== Segment start ==
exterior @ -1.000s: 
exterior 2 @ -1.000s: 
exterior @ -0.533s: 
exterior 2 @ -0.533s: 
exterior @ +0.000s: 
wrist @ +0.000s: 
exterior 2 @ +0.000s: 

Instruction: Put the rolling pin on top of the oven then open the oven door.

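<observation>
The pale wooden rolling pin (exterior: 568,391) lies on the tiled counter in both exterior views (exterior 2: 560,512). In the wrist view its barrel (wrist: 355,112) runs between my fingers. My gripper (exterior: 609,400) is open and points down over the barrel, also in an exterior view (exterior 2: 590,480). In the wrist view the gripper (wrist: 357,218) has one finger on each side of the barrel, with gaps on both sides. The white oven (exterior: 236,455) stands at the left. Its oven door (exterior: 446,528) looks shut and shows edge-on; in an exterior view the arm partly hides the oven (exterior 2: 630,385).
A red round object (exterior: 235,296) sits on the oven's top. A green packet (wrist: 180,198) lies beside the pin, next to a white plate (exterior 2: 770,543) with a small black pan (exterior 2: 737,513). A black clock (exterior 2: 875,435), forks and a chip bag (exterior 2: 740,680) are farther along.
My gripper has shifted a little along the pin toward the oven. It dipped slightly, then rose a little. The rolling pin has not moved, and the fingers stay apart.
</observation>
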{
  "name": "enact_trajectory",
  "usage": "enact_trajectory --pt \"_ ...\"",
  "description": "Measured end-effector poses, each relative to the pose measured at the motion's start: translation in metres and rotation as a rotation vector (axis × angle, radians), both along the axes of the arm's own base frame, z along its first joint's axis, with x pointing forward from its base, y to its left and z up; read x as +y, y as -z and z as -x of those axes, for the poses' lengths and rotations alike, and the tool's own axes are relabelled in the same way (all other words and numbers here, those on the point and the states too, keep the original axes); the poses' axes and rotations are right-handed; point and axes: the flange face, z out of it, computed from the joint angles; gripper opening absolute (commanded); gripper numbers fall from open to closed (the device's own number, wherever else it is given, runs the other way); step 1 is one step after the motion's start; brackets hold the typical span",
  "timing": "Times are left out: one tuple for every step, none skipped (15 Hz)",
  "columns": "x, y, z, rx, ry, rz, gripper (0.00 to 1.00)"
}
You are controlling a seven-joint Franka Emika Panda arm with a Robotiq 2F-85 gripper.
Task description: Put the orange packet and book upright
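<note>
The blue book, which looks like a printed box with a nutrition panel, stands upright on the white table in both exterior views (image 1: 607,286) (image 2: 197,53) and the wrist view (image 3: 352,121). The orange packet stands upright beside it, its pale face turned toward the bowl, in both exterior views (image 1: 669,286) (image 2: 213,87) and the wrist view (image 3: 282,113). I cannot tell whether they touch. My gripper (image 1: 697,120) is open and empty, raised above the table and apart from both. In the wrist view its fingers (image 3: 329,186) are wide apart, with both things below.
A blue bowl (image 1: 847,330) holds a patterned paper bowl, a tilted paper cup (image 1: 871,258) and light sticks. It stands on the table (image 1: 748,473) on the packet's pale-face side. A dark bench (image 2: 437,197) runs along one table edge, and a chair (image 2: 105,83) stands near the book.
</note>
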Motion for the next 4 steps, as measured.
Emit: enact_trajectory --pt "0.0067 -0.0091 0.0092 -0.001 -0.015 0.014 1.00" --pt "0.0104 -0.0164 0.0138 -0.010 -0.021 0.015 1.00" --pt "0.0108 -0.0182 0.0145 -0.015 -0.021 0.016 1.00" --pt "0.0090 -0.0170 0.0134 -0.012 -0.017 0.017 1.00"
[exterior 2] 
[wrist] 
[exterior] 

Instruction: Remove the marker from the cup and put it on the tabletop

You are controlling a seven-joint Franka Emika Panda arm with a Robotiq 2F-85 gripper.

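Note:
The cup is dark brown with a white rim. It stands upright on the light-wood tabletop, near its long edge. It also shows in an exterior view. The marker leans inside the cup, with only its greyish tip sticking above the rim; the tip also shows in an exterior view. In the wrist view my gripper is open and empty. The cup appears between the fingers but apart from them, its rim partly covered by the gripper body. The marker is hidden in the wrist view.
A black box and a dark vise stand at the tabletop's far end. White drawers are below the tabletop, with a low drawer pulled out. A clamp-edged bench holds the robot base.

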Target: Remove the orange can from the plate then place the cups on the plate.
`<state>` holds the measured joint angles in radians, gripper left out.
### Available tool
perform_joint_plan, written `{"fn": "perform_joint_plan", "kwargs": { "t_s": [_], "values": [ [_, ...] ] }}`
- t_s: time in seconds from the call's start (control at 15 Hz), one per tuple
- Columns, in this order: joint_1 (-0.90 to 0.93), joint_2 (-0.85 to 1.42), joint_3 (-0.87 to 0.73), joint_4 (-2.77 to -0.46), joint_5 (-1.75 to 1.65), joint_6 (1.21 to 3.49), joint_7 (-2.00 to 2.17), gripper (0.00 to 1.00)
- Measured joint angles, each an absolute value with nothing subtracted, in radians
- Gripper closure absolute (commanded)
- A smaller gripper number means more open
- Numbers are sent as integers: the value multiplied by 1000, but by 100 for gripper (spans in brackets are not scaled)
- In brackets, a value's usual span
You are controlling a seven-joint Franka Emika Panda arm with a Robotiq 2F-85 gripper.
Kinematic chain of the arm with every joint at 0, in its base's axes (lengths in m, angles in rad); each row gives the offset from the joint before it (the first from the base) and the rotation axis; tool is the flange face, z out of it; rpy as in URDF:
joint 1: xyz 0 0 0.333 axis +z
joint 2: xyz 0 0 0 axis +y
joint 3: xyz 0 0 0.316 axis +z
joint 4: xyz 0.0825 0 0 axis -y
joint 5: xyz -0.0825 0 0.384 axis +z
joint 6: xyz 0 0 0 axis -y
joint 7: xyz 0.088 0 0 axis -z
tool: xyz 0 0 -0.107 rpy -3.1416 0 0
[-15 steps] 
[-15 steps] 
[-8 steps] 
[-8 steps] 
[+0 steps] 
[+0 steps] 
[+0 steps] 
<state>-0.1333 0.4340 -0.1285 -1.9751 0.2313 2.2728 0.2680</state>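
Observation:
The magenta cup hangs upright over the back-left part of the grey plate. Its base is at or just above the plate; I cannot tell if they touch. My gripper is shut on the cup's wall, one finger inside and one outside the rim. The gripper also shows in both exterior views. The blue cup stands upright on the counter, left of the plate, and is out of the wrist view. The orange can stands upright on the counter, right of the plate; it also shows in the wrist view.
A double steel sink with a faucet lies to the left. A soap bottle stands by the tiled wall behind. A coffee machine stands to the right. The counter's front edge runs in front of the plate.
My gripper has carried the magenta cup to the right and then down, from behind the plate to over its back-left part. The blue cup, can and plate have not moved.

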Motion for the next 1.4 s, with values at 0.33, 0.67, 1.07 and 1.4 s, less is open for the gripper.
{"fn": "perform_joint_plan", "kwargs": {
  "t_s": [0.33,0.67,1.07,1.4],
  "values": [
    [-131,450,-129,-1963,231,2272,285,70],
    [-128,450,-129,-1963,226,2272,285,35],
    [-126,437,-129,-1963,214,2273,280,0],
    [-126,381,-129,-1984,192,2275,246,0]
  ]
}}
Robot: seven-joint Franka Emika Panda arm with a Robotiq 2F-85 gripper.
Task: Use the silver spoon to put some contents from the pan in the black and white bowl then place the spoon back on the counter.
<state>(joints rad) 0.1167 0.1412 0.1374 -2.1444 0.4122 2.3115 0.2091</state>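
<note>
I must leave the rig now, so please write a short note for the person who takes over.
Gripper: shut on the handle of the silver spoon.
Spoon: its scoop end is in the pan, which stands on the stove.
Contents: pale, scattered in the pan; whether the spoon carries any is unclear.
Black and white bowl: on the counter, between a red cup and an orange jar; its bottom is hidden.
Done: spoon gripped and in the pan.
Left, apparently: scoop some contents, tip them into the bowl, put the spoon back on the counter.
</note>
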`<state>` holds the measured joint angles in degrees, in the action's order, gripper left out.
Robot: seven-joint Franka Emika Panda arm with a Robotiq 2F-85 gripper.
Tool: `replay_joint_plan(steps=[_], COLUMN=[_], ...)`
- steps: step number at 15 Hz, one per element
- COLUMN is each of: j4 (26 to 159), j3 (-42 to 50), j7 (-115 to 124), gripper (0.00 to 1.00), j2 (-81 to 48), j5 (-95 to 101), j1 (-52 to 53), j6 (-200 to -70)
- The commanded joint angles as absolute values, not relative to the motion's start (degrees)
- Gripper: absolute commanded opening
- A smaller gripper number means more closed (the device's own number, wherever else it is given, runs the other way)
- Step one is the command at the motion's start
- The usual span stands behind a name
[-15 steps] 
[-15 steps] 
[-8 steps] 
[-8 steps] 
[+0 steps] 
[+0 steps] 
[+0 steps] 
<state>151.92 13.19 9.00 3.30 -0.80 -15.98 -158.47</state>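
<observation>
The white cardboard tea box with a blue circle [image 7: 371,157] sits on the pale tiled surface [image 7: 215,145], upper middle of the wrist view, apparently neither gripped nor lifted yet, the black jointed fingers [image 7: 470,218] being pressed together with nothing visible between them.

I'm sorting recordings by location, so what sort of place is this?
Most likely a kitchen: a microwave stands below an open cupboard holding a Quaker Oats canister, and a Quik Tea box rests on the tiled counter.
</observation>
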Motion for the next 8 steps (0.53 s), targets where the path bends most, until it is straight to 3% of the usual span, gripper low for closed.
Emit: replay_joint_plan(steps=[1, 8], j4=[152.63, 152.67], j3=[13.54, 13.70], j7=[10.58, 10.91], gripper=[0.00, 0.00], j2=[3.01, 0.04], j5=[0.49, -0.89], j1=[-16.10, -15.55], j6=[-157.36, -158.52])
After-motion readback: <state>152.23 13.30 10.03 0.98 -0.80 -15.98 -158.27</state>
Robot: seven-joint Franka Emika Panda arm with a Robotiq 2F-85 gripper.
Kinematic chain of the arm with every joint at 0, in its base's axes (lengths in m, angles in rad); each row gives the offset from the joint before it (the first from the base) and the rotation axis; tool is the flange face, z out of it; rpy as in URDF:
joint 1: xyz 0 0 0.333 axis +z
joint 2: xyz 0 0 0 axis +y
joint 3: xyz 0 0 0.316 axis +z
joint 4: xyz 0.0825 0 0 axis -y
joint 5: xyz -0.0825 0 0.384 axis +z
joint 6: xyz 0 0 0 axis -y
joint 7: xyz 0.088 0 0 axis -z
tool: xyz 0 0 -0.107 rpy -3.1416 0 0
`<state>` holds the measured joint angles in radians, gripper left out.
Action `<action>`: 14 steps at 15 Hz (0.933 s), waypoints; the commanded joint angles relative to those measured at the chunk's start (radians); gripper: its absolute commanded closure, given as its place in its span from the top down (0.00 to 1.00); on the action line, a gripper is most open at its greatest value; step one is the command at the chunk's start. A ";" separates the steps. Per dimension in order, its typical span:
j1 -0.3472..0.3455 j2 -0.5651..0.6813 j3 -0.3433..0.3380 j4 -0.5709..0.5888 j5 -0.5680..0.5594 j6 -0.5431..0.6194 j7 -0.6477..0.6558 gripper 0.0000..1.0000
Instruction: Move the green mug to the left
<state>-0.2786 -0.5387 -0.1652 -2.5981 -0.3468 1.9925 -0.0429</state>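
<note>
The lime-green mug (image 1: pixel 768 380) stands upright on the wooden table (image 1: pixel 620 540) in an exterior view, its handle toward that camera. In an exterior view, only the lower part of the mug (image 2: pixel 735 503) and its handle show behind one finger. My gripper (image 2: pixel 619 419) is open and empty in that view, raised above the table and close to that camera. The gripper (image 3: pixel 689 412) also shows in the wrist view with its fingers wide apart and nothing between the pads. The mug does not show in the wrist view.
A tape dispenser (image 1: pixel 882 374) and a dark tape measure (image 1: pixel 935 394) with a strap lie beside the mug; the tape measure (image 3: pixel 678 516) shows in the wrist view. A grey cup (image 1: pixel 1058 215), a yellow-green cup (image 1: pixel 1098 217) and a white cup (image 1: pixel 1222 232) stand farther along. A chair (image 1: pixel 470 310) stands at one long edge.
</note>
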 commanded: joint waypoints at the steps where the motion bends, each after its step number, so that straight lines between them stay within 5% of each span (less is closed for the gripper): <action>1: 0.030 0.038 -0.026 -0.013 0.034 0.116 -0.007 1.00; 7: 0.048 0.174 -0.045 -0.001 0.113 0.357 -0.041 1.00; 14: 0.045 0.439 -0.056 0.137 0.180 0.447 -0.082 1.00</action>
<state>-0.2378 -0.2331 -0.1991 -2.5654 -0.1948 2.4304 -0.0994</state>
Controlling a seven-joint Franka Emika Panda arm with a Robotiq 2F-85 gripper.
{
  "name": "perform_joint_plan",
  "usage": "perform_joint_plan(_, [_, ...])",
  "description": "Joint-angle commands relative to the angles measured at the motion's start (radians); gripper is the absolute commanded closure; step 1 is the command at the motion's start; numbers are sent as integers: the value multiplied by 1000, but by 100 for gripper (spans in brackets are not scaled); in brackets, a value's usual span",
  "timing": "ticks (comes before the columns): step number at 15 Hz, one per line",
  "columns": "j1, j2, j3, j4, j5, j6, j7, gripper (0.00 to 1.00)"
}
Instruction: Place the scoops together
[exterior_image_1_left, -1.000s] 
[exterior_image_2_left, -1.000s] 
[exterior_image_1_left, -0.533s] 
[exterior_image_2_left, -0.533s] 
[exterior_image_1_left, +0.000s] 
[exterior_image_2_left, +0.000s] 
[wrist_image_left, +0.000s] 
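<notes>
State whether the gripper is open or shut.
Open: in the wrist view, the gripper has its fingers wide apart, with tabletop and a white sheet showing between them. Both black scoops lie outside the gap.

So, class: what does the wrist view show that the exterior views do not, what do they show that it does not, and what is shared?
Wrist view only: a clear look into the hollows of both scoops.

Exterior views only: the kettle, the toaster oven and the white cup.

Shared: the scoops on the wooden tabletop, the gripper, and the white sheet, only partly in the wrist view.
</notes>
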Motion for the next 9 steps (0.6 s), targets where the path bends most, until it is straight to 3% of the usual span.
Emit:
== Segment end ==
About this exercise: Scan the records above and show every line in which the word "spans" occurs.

Result of the exercise:
- Numbers are sent as integers: the value multiplied by 1000, but by 100 for gripper (spans in brackets are not scaled)
  "description": "Joint-angle commands relative to the angles measured at the motion's start (radians); gripper is the absolute commanded closure; step 1 is the command at the motion's start; numbers are sent as integers: the value multiplied by 1000, but by 100 for gripper (spans in brackets are not scaled); in brackets, a value's usual span",

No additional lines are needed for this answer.